Neither a shrill Red Queen looking like an enormous opera curtain with tiny feet (Molly Brennan) nor a daffy White Knight on a unicycle (Doug Hara) could muster much whimsy from the chilly surrealism. (In this production, the shattering of a wall is more than just a metaphor, but the conceit of having stagehands clean up while the audience listens in to the techies’ headset conversations is a little tired.)
Happily, there’s joy in watching this nimble group play multiple roles and evince a variety of styles and emotions. They can fly, and make you cry.

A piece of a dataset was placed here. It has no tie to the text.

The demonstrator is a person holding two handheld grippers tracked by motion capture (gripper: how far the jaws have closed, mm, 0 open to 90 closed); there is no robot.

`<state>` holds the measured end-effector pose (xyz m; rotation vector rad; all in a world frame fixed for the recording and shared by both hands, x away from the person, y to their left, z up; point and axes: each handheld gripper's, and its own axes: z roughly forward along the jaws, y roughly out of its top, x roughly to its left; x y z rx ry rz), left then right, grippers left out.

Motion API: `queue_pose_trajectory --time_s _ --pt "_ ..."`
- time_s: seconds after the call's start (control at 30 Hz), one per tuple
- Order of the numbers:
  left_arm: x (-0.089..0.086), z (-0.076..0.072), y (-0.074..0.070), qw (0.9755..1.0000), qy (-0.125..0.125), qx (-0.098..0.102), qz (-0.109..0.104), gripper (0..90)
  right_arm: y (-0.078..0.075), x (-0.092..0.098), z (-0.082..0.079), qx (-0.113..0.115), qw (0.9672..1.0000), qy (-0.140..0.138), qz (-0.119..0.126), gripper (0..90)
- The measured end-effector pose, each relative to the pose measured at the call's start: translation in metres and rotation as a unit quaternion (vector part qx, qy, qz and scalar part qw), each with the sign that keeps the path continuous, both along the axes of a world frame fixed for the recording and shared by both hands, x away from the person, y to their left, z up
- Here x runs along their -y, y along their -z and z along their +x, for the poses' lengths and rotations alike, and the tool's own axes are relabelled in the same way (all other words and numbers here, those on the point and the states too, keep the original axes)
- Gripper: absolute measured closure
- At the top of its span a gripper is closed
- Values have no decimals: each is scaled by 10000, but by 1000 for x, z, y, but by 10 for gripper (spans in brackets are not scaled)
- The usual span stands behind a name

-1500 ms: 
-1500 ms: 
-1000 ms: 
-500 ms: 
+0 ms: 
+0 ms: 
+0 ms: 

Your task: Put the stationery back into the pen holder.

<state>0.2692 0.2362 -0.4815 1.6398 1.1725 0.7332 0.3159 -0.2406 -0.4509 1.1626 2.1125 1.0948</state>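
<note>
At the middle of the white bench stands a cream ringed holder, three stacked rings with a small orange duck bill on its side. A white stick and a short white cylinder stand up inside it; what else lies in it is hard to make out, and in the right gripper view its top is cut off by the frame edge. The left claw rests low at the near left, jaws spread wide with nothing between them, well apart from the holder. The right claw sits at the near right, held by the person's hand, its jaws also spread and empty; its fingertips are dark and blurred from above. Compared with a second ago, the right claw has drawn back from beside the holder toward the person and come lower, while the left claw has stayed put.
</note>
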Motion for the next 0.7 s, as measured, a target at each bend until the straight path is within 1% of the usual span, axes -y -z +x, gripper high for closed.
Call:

The noise and funk of Sylvia Hernandez-DiStasi’s choreography picks up considerably with the arrival of the dumb and dumber Tweedle Dee (Anthony Fleming III) and Tweedle Dum (Brennan). The rubber-mugged Hara gets in some good laughs, and Kevin Douglas makes for a deeply moving Humpty-Dumpty. Brennan’s Dormouse is hysterical and irreverent.
There’s a funny chair-dance sequence, lots of bouncing balls, stilts and riffs on the scale and size of things. (Mara Blumenfeld’s costumes cleverly reference and deconstruct everything from the medieval to the baroque.) And though Lindsey Noel Whiting’s Alice can’t expand and contract the way the heroine does in Burton’s digital treatment, she is a superb gymnast and expressive actress.
Slightly disappointing but low-tech in a good way, this Dali-esque “Lookingglass Alice” invites us to look beyond the surface into a hidden, often nonsensical universe of surprises and dreams.